Nel caso di specie, ricevuta – come detto – in data 17/3/2017 la notificazione del ricorso per cassazione proposto da (OMISSIS), il (OMISSIS) ha provveduto alla notificazione del suo controricorso, contenente ricorso incidentale, solo in data 24/05/2017, e quindi certamente oltre il termine di quaranta giorni (venti piu’ venti) risultante dal combinato disposto degli articoli 370 e 371 c.p.c., decorrente dalla notifica del ricorso principale.
8. Per le considerazioni che precedono deve quindi pervenirsi alla declaratoria di inammissibilita’ del ricorso principale e di quello incidentale proposto dal (OMISSIS) e al rigetto di quello incidentale proposto da (OMISSIS).
La reciproca soccombenza giustifica l’integrale compensazione delle spese.

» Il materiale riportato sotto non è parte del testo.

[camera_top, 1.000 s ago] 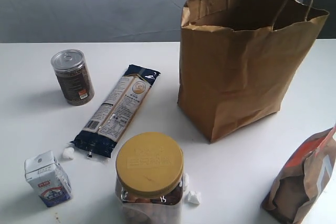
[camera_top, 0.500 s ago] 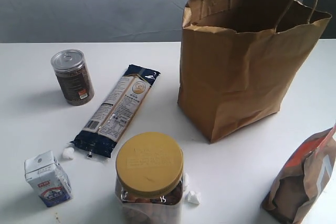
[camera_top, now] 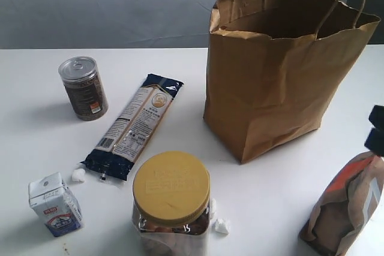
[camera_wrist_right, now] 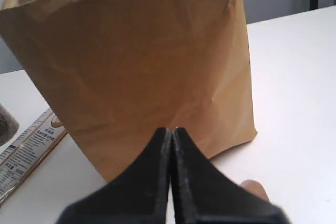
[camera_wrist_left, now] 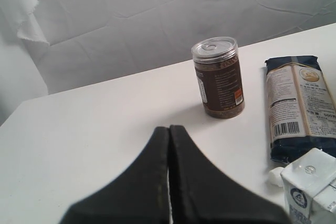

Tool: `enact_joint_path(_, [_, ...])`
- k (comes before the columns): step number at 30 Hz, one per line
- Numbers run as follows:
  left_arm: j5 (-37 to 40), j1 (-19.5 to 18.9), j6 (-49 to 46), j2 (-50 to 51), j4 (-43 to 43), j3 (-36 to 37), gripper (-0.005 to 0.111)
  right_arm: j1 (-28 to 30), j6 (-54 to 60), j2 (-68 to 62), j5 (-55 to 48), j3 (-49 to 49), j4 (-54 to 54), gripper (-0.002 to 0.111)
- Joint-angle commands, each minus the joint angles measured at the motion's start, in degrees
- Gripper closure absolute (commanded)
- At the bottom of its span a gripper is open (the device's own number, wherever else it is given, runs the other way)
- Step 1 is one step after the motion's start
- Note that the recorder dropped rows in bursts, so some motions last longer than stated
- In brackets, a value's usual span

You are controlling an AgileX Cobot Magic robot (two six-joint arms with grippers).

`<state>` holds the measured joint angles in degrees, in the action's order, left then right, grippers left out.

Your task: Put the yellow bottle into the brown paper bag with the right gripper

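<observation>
The right gripper (camera_wrist_right: 171,129) is hanging low over the white counter (camera_top: 36,136) with its two black fingers (camera_wrist_right: 152,182) pressing flat against each other, nothing showing between them. Straight ahead of the fingertips, near but apart, the brown paper bag (camera_top: 270,82) is standing upright with its mouth gaping and its cord handles rising above the rim; its creased side is filling most of the wrist view. The bag's inside is lying in shadow and I cannot tell what it is holding. The yellow bottle is not showing in any view. In the exterior view only a dark piece of this arm is poking in at the edge, just above the brown-and-orange pouch (camera_top: 348,208). A blurred tan shape beside the fingers may be that pouch's top.

The left gripper (camera_wrist_left: 169,127) is also keeping its fingers (camera_wrist_left: 142,182) closed tight on nothing, hovering above bare counter. Beyond their tips a brown can with a clear pull-tab lid (camera_wrist_left: 218,77) is standing upright. To one side of it a dark blue noodle packet (camera_wrist_left: 302,103) is lying flat, and nearer the fingers a small white milk carton (camera_wrist_left: 312,187) is standing with a white crumb (camera_wrist_left: 275,176) touching it. A wide clear jar with a yellow lid (camera_top: 171,202) is standing on the near counter.
</observation>
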<state>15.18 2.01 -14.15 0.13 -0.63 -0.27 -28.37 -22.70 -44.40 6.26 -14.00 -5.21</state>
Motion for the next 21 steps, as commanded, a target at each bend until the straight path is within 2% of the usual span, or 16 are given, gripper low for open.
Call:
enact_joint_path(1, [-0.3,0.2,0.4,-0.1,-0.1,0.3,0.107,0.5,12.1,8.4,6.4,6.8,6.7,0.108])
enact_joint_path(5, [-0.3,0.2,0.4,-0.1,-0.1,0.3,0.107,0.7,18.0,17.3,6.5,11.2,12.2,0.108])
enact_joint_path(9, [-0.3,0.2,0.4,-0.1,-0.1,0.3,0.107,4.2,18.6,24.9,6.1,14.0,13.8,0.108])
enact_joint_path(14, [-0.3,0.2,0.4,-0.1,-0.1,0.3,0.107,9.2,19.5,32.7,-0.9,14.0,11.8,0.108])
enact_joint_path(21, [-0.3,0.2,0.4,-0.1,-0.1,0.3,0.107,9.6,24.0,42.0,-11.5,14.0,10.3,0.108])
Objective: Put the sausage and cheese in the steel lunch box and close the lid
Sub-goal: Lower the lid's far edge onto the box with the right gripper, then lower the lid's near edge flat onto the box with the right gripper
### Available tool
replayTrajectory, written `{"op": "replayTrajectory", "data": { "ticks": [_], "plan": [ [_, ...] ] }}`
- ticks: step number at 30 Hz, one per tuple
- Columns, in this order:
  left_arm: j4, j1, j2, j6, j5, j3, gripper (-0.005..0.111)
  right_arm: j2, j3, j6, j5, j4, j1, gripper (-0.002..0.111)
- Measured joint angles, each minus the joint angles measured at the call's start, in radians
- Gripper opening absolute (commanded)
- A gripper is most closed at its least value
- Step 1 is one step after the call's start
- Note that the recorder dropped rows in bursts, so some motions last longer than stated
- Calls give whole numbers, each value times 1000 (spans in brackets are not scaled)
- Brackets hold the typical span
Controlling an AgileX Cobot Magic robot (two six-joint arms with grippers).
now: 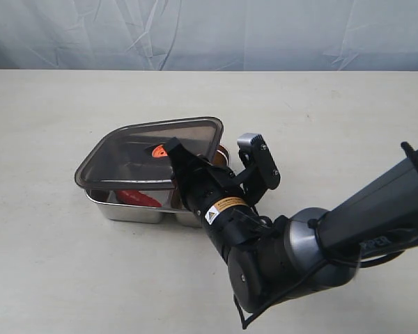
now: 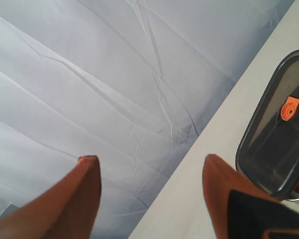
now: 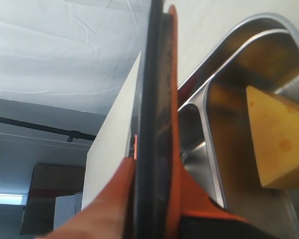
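At centre-left of the exterior frame, the right gripper (image 1: 175, 156) is clamped on the lid's (image 1: 125, 163) lower-right rim, just above the steel lunch box (image 1: 125, 211), long axes roughly parallel. The sausage (image 1: 141, 198) and cheese (image 3: 281, 144) lie inside. The left gripper (image 2: 149, 199) is spread and empty, off to the side.
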Motion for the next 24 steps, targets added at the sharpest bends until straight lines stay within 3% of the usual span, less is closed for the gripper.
{"op": "replayTrajectory", "data": {
  "ticks": [24],
  "plan": [
    [0,0,0,0,0,0,57,-24,47,-22,0,20,0,-1]
  ]
}}
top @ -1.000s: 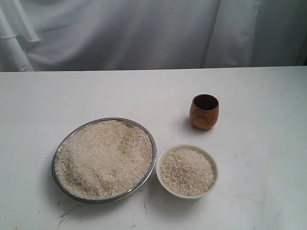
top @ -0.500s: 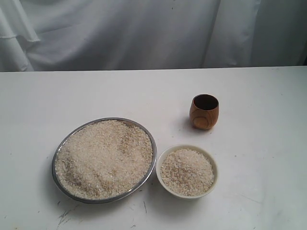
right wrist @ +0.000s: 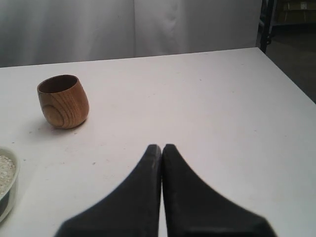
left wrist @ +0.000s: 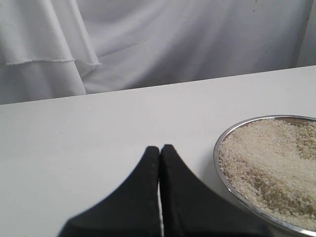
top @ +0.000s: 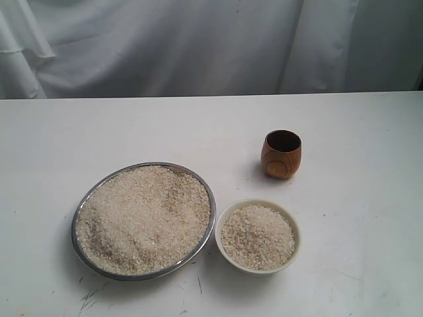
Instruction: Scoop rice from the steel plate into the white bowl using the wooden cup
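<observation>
**Both hands closed, cup standing free**

We see the left hand (left wrist: 159, 148) and right hand (right wrist: 161, 147) pinched closed, empty. On the table (top: 132, 132), rice (top: 142, 218) heaps the plate (top: 212, 221). The bowl (top: 258, 202) sits just beside it at 3 o'clock — the cup (top: 281, 154) stands upright near 1 o'clock of the bowl.

The plate (top: 142, 278) is shiny silver metal. The rice (top: 142, 218) is matt, grainy and off-white. The bowl (top: 258, 202) looks smooth, cream-white and faintly glossy. The cup (top: 281, 158) is orange-brown wood with clear grain rings. The tabletop (top: 165, 129) is matt white and lightly scuffed. The backdrop (top: 165, 46) is white cloth.
</observation>
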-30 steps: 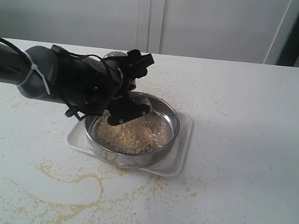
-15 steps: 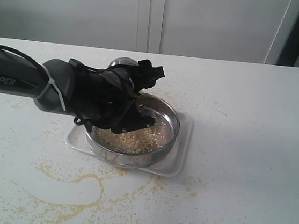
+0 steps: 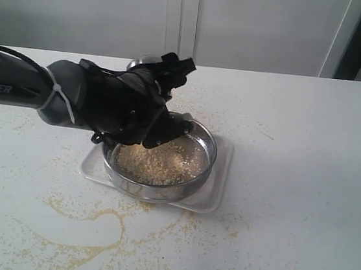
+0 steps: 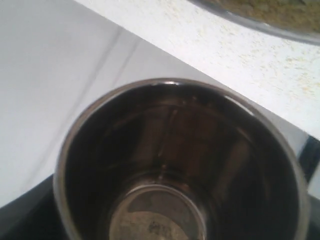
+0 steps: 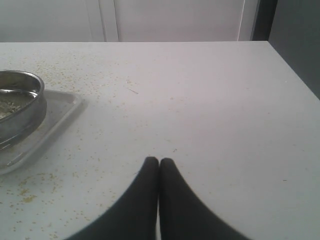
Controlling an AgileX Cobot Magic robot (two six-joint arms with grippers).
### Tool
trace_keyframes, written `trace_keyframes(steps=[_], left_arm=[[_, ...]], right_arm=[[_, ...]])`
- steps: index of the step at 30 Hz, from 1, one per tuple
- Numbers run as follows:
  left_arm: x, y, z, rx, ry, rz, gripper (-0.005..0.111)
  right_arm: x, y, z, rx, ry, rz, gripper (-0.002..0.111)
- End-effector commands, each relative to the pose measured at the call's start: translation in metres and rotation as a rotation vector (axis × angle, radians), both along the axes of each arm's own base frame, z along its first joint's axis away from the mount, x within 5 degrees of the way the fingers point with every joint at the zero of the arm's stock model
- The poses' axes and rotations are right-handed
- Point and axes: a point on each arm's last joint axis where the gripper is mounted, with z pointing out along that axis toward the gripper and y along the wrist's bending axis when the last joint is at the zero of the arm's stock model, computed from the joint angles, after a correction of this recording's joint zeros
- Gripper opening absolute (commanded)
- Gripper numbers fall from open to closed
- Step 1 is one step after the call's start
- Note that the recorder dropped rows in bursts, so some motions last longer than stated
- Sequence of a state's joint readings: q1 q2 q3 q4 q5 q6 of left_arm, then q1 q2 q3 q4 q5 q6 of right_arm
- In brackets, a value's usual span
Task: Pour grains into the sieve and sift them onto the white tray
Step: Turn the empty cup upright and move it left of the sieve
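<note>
Just above the grain-filled round sieve (image 3: pixel 211 160), left claw (image 3: pixel 171 98) grips a shiny steel cup (image 4: pixel 180 165); right claw (image 5: pixel 159 162) is shut.

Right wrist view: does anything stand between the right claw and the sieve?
Nothing visible. Only table dusted with stray grains lies between the right claw and the sieve on the white tray.

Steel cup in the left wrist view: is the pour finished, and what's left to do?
The pour looks nearly done. The steel cup, tipped over the sieve in the left gripper, shows only residue at its bottom, and the grains are heaped on the mesh. What's left is sifting them onto the white tray beneath. The right gripper is shut, away from the sieve.
</note>
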State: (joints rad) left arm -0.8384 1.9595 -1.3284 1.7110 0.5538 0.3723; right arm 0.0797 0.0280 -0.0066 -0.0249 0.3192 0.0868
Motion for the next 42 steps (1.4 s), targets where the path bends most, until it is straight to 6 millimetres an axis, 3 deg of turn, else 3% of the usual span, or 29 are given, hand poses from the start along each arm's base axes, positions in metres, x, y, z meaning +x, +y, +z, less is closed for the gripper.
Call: trace_keyframes(steps=[1, 8, 16, 19, 22, 28, 33, 36, 39, 42], left_arm=[[-0.006, 0.008, 0.025, -0.328, -0.051, 0.191, 0.0], [-0.016, 0.037, 0.057, -0.982, 0.158, 0.506, 0.0], [0.002, 0.078, 0.078, -1.596, 0.427, 0.729, 0.0], [0.012, 0.099, 0.076, -1.792, 0.467, 0.797, 0.0], [0.013, 0.121, 0.066, -1.935, 0.475, 0.791, 0.0], [0.004, 0.153, 0.033, -2.238, 0.471, 0.614, 0.0], [-0.007, 0.18, 0.009, -2.331, 0.414, 0.567, 0.0], [-0.012, 0.198, -0.008, -2.424, 0.364, 0.628, 0.0], [-0.017, 0.208, -0.026, -2.533, 0.356, 0.677, 0.0], [-0.024, 0.21, -0.039, -2.597, 0.364, 0.586, 0.0]], right_arm=[[0.0, 0.0, -0.001, -0.002, -0.007, 0.002, 0.0], [0.0, 0.0, -0.001, -0.002, -0.007, 0.002, 0.0], [0.0, 0.0, -0.001, -0.002, -0.007, 0.002, 0.0], [0.0, 0.0, -0.001, -0.002, -0.007, 0.002, 0.0], [0.0, 0.0, -0.001, -0.002, -0.007, 0.002, 0.0], [0.0, 0.0, -0.001, -0.002, -0.007, 0.002, 0.0], [0.0, 0.0, -0.001, -0.002, -0.007, 0.002, 0.0], [0.0, 0.0, -0.001, -0.002, -0.007, 0.002, 0.0], [0.0, 0.0, -0.001, -0.002, -0.007, 0.002, 0.0], [0.0, 0.0, -0.001, -0.002, -0.007, 0.002, 0.0]])
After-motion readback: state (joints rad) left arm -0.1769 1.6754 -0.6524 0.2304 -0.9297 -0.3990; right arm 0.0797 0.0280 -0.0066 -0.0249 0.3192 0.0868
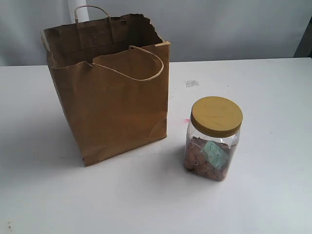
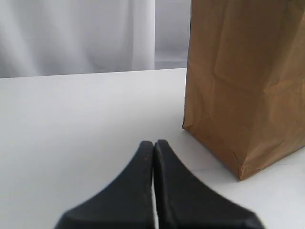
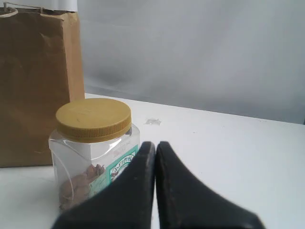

Ricorrono le condizioni di cui al Decreto del Presidente della Repubblica 30 maggio 2002, n. 115, articolo 13, comma 1-quater, inserito dalla L. 24 dicembre 2012, n. 228, articolo 1, comma 17, per l’applicazione del raddoppio del contributo unificato a carico di ciascuna delle parti.

P.Q.M.

dichiara inammissibili il ricorso principale e quello incidentale proposto da (OMISSIS); rigetta il ricorso incidentale proposto da (OMISSIS) S.p.A.. Compensa integralmente le spese processuali.
Ai sensi del Decreto del Presidente della Repubblica n. 115 del 2002, articolo 13, comma 1-quater, inserito dalla L. n. 228 del 2012, articolo 1, comma 17, da’ atto della sussistenza dei presupposti per il versamento, da parte dei ricorrenti tutti, dell’ulteriore importo a titolo di contributo unificato pari a quello dovuto per il ricorso principale e per quelli incidentali, a norma dello stesso articolo 13, comma 1-bis.